Faktaexpose.com – Indonesia sebagai negara demokratis dengan keberagaman budaya, suku, dan agama telah menjadi salah satu negara yang tidak luput dari ancaman terorisme. Dalam beberapa dekade terakhir, berbagai aksi teror telah mencederai rasa aman publik dan menimbulkan trauma sosial yang mendalam. Pemerintah, melalui Detasemen Khusus 88 Antiteror Polri dan Badan Nasional Penanggulangan Terorisme (BNPT), telah melakukan langkah-langkah represif melalui penangkapan, penyidikan, hingga pemidanaan pelaku (BNPT, 2020).
Namun demikian, langkah penegakan hukum tidak cukup jika tidak disertai dengan proses rehabilitasi dan reintegrasi sosial. Mantan napiter yang telah menjalani proses deradikalisasi dan menyatakan komitmen untuk meninggalkan ideologi kekerasan, membutuhkan ruang untuk kembali ke masyarakat sebagai warga negara yang bermartabat.

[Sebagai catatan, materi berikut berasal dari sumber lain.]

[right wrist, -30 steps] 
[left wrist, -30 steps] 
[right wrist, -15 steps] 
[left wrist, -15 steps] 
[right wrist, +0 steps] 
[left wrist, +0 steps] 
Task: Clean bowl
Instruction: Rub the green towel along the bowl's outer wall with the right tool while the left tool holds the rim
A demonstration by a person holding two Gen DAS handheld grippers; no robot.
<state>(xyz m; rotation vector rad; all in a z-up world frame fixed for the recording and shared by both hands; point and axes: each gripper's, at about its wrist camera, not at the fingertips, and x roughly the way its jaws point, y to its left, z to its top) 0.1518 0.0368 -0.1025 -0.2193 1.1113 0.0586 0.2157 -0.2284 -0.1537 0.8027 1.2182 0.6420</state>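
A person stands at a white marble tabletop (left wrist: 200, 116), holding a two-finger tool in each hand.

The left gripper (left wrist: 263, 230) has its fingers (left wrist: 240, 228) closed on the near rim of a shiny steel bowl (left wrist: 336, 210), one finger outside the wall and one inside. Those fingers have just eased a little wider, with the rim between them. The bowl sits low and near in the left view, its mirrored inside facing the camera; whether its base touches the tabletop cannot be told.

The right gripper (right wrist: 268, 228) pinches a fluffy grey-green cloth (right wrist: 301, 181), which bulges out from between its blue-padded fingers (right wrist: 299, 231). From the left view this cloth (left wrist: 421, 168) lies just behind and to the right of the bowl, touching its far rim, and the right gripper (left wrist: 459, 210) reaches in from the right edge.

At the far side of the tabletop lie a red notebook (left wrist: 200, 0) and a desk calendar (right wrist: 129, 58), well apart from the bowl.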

Mereka yang telah bertobat ini sering menunjukkan perubahan sikap signifikan—berhenti memegang paham radikal, menolak kekerasan, dan aktif menyuarakan narasi kontra-ekstremisme (Nurrohman, 2022).
Kendati demikian, upaya kembali ke masyarakat tidak mudah. Stigma dan penolakan sosial menjadi hambatan serius dalam proses reintegrasi. Hal ini diperparah dengan minimnya pemahaman publik terhadap dinamika perubahan ideologis mantan napiter (Subekti, 2019). Padahal, terdapat banyak kisah sukses mantan napiter yang menjadi bagian aktif masyarakat, seperti membangun usaha, mengajar agama moderat, atau terlibat dalam kegiatan sosial.
Untuk itu, perlu dihadirkan pendekatan sosial yang tidak hanya fokus pada keamanan, tetapi juga membangun jaringan kepercayaan. Salah satu pendekatan efektif dalam hal ini adalah penguatan modal sosial, yaitu jaringan nilai, kepercayaan, dan hubungan antarindividu yang memungkinkan kerja sama sosial yang konstruktif (Putnam, 2000).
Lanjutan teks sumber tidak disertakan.